Unfortunately, we can’t much count on listserv or newsletter patrons to come up with these solutions; most aren’t terribly tech-oriented, so we end up with columns like Outing’s, which just focuses on the problem rather than any solution, and where short-term solutions that authors can take are discussed but long-term technological solutions to the underlying problem are not discussed. And we can’t count on your average listserv author to come up with it either. The only people really concerned with ease-of-use in the listserv software world are big corporate entities like Yahoo! and Topica, who make their products easy for end-users but resist big technological jumps. And the only listserv software authors who make those jumps are clever Unix geeks who consider “arcane” to be a compliment when applied to software (take Majordomo–please!).

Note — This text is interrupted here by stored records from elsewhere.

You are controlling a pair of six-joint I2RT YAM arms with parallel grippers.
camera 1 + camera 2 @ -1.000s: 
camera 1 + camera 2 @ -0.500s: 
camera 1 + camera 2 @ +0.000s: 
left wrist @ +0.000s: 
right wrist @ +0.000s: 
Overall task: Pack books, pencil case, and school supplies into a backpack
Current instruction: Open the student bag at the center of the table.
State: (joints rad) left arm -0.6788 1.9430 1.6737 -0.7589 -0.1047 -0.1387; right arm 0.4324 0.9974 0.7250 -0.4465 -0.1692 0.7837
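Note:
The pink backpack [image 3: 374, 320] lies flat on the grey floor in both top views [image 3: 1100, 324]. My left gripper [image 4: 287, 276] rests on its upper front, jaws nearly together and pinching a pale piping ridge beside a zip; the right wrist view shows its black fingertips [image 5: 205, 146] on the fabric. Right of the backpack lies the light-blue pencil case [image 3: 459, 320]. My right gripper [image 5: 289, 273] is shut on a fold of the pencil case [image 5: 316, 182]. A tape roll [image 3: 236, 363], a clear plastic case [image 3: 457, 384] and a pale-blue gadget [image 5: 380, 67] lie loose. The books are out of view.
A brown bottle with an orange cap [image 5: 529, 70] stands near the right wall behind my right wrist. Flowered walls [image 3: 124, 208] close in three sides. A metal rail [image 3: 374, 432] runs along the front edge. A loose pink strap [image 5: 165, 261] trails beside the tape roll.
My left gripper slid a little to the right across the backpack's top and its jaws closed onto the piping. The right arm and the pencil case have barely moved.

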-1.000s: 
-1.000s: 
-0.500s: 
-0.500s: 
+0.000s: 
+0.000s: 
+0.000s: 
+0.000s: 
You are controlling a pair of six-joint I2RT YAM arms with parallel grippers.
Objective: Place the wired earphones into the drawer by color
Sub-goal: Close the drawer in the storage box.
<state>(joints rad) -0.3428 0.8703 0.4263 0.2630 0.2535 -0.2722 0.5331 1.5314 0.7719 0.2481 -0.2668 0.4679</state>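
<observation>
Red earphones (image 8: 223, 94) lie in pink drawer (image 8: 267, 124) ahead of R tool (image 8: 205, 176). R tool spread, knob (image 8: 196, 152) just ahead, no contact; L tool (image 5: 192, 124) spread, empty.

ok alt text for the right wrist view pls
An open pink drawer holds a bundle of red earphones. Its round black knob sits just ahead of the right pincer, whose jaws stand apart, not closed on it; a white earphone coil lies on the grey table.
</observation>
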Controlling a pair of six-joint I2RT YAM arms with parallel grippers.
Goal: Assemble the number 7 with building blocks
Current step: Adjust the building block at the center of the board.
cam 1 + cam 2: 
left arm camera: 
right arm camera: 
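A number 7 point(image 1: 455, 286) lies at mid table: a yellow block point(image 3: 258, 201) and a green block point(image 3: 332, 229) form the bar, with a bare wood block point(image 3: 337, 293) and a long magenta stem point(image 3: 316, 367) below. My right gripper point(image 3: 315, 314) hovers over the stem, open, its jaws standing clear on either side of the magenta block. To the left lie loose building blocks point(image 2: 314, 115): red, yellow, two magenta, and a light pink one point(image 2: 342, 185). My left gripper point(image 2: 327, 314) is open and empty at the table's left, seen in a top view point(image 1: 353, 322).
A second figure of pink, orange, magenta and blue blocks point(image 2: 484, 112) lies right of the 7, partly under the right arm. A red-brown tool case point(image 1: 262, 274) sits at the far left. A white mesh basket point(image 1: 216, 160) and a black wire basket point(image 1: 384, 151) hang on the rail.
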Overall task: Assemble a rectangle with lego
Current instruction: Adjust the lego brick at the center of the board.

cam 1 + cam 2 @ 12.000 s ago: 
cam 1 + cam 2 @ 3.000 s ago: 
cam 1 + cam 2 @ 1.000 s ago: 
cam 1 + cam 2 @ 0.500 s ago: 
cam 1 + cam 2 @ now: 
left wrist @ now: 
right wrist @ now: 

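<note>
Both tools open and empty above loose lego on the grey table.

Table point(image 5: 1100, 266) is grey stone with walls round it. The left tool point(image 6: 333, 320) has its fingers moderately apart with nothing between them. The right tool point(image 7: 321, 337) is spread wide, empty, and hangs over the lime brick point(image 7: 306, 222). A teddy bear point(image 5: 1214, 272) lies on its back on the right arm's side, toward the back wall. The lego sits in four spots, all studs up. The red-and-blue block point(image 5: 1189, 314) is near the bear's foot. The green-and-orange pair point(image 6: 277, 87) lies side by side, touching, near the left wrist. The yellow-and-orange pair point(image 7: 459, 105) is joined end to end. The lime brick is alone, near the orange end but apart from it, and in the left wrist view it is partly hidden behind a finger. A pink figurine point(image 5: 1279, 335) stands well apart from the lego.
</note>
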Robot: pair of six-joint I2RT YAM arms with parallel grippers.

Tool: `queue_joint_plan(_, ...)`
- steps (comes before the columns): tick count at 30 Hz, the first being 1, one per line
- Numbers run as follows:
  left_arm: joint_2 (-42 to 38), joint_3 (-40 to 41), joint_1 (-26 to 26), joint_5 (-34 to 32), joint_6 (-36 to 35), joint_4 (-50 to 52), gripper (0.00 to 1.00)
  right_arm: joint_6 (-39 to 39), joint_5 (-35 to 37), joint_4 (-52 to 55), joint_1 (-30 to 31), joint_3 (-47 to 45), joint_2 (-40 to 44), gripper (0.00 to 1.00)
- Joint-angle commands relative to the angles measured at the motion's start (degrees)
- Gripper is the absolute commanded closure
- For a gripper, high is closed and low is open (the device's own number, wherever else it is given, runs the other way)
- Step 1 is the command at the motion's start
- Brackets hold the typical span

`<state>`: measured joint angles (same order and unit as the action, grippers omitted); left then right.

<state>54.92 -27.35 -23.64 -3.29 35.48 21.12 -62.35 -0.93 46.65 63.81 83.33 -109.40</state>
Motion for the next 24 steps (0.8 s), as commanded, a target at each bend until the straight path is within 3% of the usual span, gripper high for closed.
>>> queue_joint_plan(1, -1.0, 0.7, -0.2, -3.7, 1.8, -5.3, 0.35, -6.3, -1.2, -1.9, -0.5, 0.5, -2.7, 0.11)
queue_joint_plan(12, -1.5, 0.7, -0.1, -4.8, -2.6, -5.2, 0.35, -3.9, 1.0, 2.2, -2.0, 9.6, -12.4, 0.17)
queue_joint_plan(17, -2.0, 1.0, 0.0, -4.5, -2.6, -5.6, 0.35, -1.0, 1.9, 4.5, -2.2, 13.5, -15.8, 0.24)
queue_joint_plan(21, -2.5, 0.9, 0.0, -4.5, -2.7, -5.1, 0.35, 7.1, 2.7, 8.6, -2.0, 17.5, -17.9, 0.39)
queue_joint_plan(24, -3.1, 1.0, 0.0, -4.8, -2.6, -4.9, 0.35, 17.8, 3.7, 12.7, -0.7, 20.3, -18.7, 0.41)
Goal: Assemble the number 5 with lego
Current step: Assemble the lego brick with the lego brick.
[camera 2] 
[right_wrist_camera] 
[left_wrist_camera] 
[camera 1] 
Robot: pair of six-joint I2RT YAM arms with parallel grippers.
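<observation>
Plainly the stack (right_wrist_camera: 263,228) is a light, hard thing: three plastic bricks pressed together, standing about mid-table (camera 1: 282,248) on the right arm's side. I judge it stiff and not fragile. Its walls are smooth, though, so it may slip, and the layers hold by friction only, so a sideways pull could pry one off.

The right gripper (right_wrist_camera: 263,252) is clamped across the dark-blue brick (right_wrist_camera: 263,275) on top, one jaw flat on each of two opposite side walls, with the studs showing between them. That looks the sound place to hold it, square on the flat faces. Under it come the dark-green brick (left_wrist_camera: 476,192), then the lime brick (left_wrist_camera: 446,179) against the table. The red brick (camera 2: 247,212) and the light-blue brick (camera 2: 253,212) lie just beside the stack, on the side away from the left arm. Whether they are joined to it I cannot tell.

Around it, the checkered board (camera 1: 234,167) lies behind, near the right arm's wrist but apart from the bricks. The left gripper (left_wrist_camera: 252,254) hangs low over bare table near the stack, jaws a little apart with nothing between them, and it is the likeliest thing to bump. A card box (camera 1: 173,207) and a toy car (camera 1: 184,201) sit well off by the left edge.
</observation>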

I love listservs and I pray that spam will not render them useless. I hope that some of us out there who still believe in usability but who don’t have much to lose from big experiments, can start creatively working out and implementing a framework something like this one, in order to prevent listservs from dying a death of the thousand spams.

Footnotes

* Well, actually, that’s not quite what Outing says. Instead, he spend the whole time whining about how legitimate e-mail (read: his e-mail) is being censored by over-sensitive spam-management software, and he singles SpamAssassin out for some rather undeserved abuse. He lays the fault at the feet of SpamAssassin even though he admits that the problem isn’t SpamAssassin; it’s system administrators who (1) use SpamAssassin on all e-mails rather than allowing individual users to opt in or out of filtering, and (2) set the threshhold for axing a message too low. And nowhere at all does he point out the fact that the primary fault lies with spammers themselves for launching this technological arms race by inundating the Internet with their crap. Of course, Outing has always turned a blind eye towards just how totally irritating and usability-degrading Internet advertising is, so I shouldn’t be surprised that here he once again misses the point.